Task item: Go to the line containing "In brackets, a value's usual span" in the records below and print it and every following line exactly, on through the line containing "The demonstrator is", then stop.
------ Exercise inputs
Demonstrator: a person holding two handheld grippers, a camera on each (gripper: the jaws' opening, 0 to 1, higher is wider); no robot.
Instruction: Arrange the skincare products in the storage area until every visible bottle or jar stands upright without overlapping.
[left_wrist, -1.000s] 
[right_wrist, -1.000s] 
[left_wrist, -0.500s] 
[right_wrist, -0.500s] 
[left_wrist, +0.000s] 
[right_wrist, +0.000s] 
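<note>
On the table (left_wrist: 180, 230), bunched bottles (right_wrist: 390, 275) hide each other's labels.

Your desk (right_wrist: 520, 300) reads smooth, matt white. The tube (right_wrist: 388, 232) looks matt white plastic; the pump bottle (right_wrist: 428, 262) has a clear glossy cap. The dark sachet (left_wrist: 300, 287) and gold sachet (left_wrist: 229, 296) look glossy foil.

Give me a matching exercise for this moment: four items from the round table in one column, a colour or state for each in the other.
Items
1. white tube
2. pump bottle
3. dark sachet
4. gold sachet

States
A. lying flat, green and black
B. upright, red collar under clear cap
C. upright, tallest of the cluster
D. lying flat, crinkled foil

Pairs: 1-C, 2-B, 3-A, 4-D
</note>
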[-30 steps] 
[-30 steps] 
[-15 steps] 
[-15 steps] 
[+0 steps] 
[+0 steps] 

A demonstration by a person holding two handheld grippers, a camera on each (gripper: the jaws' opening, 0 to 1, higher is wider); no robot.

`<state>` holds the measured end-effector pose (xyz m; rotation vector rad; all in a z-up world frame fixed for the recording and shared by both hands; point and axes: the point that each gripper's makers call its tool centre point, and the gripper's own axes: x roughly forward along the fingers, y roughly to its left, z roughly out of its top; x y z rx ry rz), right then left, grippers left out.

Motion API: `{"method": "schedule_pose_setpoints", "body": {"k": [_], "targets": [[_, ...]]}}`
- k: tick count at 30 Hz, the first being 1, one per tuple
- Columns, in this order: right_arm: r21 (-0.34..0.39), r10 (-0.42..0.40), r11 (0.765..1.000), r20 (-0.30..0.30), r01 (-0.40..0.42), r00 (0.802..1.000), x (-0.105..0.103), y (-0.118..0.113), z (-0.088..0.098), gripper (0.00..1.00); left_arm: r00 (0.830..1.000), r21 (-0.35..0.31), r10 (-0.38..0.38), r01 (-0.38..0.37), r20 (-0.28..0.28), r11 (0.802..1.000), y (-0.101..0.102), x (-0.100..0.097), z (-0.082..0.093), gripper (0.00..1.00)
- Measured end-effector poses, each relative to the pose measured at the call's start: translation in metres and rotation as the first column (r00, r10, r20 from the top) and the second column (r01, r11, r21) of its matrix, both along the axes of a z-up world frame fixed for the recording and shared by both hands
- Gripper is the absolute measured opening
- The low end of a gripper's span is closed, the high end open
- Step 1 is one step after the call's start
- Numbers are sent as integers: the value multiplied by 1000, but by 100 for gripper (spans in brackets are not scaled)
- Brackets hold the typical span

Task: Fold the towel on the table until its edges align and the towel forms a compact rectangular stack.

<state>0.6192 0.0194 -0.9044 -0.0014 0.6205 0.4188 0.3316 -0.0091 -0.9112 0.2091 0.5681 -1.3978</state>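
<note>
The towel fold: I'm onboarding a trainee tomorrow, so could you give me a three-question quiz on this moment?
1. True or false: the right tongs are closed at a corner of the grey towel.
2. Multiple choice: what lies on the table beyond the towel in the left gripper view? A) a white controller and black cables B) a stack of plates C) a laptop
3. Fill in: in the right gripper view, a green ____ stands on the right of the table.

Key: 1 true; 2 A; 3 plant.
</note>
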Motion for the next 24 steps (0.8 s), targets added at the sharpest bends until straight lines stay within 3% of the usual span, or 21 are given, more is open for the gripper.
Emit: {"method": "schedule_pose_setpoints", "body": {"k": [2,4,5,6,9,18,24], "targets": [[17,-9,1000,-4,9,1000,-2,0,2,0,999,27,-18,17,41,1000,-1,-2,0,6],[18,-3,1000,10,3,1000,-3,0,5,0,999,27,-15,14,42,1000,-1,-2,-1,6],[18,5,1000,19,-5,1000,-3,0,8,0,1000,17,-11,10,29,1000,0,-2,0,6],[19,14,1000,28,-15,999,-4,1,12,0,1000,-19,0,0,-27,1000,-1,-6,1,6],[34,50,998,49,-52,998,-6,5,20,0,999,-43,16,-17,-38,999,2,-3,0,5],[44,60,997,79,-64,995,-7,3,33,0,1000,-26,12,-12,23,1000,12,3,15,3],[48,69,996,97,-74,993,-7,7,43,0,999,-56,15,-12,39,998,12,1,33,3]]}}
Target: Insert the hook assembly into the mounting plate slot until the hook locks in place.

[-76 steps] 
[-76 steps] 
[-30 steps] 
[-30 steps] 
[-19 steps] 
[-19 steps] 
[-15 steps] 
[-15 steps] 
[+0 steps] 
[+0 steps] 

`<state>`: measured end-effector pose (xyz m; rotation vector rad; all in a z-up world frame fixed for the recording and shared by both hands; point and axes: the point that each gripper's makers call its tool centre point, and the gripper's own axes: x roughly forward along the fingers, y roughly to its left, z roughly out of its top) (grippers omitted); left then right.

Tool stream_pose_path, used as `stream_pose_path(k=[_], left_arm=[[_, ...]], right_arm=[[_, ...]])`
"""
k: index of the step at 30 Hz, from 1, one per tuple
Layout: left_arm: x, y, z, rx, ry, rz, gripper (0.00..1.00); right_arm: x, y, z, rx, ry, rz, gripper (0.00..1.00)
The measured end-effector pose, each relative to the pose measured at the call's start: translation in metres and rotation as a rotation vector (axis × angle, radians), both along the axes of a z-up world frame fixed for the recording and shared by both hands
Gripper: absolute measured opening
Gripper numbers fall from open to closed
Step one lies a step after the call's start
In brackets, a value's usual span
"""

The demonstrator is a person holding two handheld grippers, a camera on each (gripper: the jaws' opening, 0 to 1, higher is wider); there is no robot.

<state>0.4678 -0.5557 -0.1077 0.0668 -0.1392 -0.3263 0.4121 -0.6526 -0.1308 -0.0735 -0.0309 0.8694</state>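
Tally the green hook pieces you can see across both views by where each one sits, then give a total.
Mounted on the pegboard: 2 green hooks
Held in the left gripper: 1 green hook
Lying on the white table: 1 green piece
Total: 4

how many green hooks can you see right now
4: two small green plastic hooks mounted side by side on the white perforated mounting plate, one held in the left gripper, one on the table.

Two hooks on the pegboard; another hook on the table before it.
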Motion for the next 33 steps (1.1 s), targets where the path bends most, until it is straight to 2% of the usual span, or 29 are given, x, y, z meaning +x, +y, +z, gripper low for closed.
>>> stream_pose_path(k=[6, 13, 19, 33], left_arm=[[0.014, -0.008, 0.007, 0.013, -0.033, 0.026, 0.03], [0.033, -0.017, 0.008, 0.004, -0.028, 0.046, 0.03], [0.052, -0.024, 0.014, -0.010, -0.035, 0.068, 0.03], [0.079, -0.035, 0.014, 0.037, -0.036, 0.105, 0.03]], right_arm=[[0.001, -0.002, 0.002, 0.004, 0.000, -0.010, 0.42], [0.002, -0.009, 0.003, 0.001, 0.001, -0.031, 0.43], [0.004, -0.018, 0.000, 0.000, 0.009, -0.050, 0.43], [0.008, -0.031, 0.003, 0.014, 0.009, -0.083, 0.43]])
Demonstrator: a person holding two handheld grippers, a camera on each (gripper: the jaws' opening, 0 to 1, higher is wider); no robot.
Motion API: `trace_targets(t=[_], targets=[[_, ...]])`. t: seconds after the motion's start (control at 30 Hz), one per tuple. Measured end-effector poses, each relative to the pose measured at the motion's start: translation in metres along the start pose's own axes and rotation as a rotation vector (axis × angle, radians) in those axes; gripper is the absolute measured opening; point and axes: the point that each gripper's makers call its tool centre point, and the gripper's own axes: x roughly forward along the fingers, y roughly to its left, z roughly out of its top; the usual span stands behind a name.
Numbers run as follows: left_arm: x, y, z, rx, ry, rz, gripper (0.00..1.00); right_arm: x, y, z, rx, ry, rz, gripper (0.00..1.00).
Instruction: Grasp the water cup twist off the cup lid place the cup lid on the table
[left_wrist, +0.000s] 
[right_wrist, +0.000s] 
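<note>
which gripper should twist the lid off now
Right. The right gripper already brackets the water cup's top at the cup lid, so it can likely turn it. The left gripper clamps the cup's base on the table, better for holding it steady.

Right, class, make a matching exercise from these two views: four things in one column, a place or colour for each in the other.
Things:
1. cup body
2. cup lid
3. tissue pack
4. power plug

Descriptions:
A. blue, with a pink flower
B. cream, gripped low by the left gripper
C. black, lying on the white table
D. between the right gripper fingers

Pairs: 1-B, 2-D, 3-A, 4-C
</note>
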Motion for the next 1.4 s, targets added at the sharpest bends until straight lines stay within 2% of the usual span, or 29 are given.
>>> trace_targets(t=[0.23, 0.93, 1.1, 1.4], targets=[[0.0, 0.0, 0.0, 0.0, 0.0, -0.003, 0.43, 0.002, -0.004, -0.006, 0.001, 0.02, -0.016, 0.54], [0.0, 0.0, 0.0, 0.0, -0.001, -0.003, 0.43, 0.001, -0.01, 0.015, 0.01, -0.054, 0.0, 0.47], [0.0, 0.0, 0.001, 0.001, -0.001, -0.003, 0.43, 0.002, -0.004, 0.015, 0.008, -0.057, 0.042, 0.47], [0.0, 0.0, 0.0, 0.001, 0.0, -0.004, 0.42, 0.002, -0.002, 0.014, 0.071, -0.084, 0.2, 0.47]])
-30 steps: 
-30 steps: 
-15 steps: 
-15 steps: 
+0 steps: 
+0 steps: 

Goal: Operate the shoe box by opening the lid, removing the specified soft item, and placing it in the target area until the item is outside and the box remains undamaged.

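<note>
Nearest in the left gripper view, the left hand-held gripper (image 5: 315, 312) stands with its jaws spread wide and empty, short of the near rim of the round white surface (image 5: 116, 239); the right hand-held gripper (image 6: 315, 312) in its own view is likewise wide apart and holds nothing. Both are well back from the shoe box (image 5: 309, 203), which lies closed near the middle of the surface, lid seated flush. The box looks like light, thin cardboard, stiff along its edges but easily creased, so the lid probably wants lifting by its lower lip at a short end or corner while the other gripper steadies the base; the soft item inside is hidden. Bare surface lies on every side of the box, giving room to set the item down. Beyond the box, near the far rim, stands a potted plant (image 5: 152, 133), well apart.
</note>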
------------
Result below:
In brackets, a value's usual span
"""

The demonstrator is a person holding two handheld grippers, a camera on each (gripper: the jaws' opening, 0 to 1, higher is wider); there is no robot.

Nothing remains to be added to the response.